K Raja Bhanu, director general of the Pharmaceuticals Export Promotion Council of India (Pharmexil), said companies generally maintain a stock of raw materials that can support them for three months. With the current crisis going beyond a month, the companies are treading cautiously with their production.

“Efforts are underway to resolve the issues affecting the supply chain. Measures are being taken to curb market chaos and illegal stockpiling, while simultaneously addressing supply-related challenges. The central government is in constant consultation with the industry,” he added.

According to V Siva Rama Raju, treasurer of the Jawaharlal Nehru Pharma City (JNPC) Industries Association, the impact of the current situation is clearly evident in the Parawada industrial zone, where production has already taken a hit by 25 to 30 per cent.

Also read: India-US trade deal: Zero tariffs on gems, pharma, farm produce, says Goyal

“The price of locally produced sulfuric acid has risen from Rs 26 to Rs 32. Although the Centre has reduced customs duties on imported goods, the importers are not passing on this benefit to the industries.
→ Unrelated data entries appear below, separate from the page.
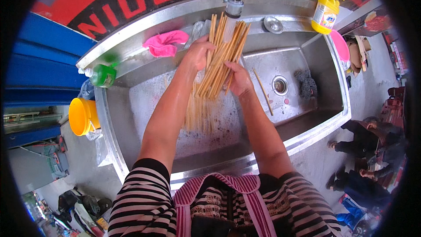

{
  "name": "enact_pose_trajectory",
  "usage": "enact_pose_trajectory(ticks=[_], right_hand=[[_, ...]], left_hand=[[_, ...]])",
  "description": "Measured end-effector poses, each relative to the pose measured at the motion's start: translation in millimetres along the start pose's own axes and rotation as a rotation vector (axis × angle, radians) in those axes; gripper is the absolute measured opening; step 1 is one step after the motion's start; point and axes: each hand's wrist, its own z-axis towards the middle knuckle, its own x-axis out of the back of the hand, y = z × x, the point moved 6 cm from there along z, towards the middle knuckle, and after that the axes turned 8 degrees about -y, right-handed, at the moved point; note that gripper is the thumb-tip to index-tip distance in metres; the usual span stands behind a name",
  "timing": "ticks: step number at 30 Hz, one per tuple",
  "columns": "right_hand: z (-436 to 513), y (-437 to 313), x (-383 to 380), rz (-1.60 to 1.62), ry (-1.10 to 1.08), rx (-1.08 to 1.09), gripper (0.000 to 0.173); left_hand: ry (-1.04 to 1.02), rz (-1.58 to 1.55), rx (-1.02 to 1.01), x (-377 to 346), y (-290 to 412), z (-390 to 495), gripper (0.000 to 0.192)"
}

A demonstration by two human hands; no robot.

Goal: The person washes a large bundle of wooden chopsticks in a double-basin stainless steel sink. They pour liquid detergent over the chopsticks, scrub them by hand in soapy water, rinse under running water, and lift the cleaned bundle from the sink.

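Between my two hands is a thick bundle of wooden chopsticks, held above the left basin of a stainless steel sink. My left hand grips the bundle's left side, and my right hand clasps it from the lower right. Water from the tap pours onto the upper part of the chopsticks. Streaks of water fall below them into the basin, whose floor is wet and dotted with dark specks. One loose chopstick lies in the right basin.
In the right basin are a drain and a dark scouring pad. On the back ledge sit a pink cloth, a metal lid and a yellow pump bottle. A green bottle and yellow bucket are left. People sit at right.
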Motion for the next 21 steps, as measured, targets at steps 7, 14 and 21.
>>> enact_pose_trajectory(ticks=[7,14,21], right_hand=[[10,-8,-9,-0.187,0.008,0.144,0.039],[29,-30,3,-0.273,0.0,0.236,0.039],[36,-41,5,-0.252,0.102,0.339,0.034]], left_hand=[[0.092,0.139,-0.028,1,4,7,0.048],[-0.018,0.163,-0.14,-11,18,16,0.048],[0.138,0.391,-0.119,4,15,36,0.044]])
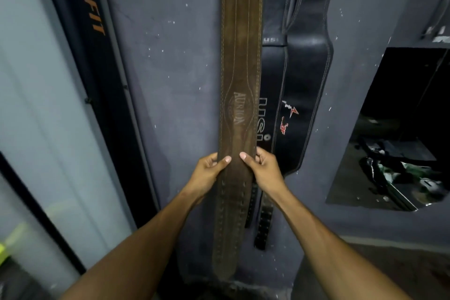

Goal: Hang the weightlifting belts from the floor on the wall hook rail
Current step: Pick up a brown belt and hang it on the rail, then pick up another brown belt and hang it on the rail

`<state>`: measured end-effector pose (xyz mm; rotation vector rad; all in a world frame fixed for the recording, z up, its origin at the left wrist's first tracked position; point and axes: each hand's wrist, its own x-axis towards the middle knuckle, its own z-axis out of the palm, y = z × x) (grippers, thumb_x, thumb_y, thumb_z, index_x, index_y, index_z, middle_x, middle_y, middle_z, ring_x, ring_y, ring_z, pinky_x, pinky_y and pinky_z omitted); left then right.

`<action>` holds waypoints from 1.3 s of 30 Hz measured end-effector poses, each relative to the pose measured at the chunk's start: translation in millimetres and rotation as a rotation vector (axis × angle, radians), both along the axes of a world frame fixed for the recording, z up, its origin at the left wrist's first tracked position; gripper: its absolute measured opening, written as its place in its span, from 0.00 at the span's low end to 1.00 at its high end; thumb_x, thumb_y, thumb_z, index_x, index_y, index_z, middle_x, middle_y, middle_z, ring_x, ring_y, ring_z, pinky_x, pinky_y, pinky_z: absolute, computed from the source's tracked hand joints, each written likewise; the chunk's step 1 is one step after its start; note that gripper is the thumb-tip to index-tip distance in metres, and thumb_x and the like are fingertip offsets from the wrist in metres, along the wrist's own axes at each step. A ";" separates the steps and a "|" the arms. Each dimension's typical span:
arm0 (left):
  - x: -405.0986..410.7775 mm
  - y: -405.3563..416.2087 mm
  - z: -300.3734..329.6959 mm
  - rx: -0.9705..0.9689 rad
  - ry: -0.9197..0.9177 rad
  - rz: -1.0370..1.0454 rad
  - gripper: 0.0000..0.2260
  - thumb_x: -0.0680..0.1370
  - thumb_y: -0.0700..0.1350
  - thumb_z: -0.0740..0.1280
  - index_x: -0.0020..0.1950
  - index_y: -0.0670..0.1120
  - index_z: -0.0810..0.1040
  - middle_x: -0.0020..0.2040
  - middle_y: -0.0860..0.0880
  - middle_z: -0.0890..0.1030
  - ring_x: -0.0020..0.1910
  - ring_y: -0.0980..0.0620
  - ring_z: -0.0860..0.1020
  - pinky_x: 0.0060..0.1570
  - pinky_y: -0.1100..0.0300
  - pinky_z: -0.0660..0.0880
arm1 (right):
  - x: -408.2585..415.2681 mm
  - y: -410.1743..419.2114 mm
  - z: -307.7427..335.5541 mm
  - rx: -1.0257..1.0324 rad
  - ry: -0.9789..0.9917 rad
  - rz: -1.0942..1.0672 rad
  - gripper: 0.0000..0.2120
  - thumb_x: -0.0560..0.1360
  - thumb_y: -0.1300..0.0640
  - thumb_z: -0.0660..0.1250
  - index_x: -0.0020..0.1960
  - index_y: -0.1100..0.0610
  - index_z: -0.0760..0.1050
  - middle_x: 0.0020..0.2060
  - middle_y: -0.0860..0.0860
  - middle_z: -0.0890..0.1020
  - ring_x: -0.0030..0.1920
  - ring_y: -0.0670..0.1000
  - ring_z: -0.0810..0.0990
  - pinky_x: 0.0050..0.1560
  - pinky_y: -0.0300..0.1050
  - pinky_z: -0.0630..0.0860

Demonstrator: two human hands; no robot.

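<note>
Head view: a person's two bare hands hold a brown suede weightlifting belt [239, 61] that hangs flat against a grey-blue wall [175, 61] down the centre of the frame, its top running out past the upper edge. The left hand [209, 169] grips the belt's left edge and the right hand [264, 168] its right edge, each with the thumb laid across the front and the fingers curled behind. Just above the thumbs, the stamped name "AURION" reads sideways inside a stitched oval. Below the hands the belt narrows to a rounded tongue punched with two rows of holes, ending near the bottom of the frame.

Just right of it, partly overlapped, hangs a black leather belt [304, 85] with "USI" in white lettering, a smaller "USI" tab higher up and red-and-white marks too small to read. Its studded strap [264, 221] dangles lower down.

At upper left, a dark vertical panel [90, 31] carries orange letters ending in "FIT". Bare wall lies open between that panel and the brown belt. At right, a dark recess [399, 129] cuts into the wall, with blurred clutter inside.
</note>
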<state>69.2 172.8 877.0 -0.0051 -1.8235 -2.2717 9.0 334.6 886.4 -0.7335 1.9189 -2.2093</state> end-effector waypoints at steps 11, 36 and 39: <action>48.9 23.3 -55.3 -0.126 -0.094 0.084 0.14 0.81 0.42 0.69 0.66 0.42 0.78 0.61 0.45 0.85 0.61 0.49 0.83 0.59 0.57 0.80 | 58.2 24.0 -49.8 0.134 -0.089 -0.012 0.15 0.80 0.65 0.70 0.66 0.61 0.77 0.53 0.49 0.86 0.51 0.40 0.86 0.54 0.38 0.82; 129.5 -27.5 -416.2 -0.252 -0.912 0.033 0.07 0.81 0.43 0.67 0.54 0.43 0.83 0.52 0.37 0.85 0.39 0.63 0.80 0.42 0.72 0.75 | 86.9 5.6 -429.2 0.774 -0.738 -0.102 0.16 0.77 0.45 0.73 0.60 0.51 0.76 0.56 0.53 0.85 0.55 0.54 0.86 0.64 0.58 0.80; 112.1 -38.7 -475.7 -0.359 -1.050 0.037 0.13 0.82 0.47 0.67 0.59 0.39 0.82 0.48 0.42 0.83 0.39 0.57 0.78 0.30 0.76 0.70 | 73.8 -4.9 -484.0 0.803 -0.768 -0.085 0.17 0.77 0.45 0.73 0.61 0.53 0.78 0.56 0.51 0.84 0.53 0.53 0.87 0.62 0.57 0.80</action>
Already, 15,000 daily-wage workers have lost their jobs. If this situation persists, we will be forced to lay off 25,000 permanent employees,” he cautioned.

Job generator

The Parawada Pharma City in Visakhapatnam, which provided employment to 3,000 workers in 2009, today provides livelihoods to 40,000 people.

Over the past 18 years, this industrial park has grown significantly, supplying raw materials—including APIs and intermediates—to 75 countries. Approximately 92 companies currently operate their facilities from this location. Subba Rao, joint secretary of the JNPC Manufacturers Association, stated that industries that had been operating smoothly until now are inevitably facing hardships due to the war.

Shiva Rama Raju expressed concern that the problems currently being faced by small-scale industries would soon be faced by the bigger companies as well.

While it is estimated that the value of the Indian pharmaceutical sector will rise from $60 billion (Rs 5.56 lakh crore) to $130 billion (Rs 12.05 lakh crore) by 2030, will the West Asian crisis peg things back?